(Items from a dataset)
# # #

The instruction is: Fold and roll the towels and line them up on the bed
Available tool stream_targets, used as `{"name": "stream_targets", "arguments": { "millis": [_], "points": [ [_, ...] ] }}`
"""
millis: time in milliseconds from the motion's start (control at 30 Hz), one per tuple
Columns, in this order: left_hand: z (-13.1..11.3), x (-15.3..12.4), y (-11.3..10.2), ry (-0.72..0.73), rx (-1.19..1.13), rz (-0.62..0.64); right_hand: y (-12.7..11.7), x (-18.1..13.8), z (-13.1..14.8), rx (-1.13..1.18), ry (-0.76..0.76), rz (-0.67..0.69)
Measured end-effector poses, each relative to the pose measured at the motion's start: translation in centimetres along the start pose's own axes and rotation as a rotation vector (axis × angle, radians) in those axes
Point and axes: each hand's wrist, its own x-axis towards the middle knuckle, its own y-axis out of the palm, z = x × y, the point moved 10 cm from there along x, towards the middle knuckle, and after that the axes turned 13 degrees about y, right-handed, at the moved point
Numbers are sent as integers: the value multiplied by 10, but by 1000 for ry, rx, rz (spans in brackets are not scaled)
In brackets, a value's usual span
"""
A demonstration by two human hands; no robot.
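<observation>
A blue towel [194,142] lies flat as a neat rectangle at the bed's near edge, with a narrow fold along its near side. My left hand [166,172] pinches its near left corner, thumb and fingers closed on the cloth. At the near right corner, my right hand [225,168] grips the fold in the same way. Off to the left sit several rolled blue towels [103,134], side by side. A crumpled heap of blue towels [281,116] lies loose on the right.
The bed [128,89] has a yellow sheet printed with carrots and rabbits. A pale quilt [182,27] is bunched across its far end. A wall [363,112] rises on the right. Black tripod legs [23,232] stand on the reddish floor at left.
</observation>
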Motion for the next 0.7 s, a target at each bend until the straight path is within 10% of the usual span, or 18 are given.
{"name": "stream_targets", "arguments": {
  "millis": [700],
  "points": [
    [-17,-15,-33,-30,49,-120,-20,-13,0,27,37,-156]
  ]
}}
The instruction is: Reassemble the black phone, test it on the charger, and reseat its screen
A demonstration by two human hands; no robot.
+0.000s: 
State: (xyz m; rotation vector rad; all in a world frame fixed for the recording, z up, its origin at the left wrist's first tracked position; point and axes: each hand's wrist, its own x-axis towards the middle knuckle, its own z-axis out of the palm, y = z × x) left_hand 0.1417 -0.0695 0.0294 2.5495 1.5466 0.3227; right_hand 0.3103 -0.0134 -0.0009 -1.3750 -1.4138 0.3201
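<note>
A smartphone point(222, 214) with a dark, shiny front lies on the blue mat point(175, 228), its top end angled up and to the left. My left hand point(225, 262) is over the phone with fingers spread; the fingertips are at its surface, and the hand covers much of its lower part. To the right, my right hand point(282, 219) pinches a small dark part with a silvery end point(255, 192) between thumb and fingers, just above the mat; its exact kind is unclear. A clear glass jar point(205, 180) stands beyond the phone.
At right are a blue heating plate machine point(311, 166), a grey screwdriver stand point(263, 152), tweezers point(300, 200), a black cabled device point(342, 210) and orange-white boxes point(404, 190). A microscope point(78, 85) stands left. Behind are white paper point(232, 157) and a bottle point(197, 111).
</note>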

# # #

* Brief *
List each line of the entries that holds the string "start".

* Exercise output *
millis: time in milliseconds from the motion's start (control at 30 Hz), one per tuple
Measured end-effector poses, each relative to the pose measured at the motion's start: translation in centimetres along the start pose's own axes and rotation as a rotation vector (axis × angle, radians) in those axes

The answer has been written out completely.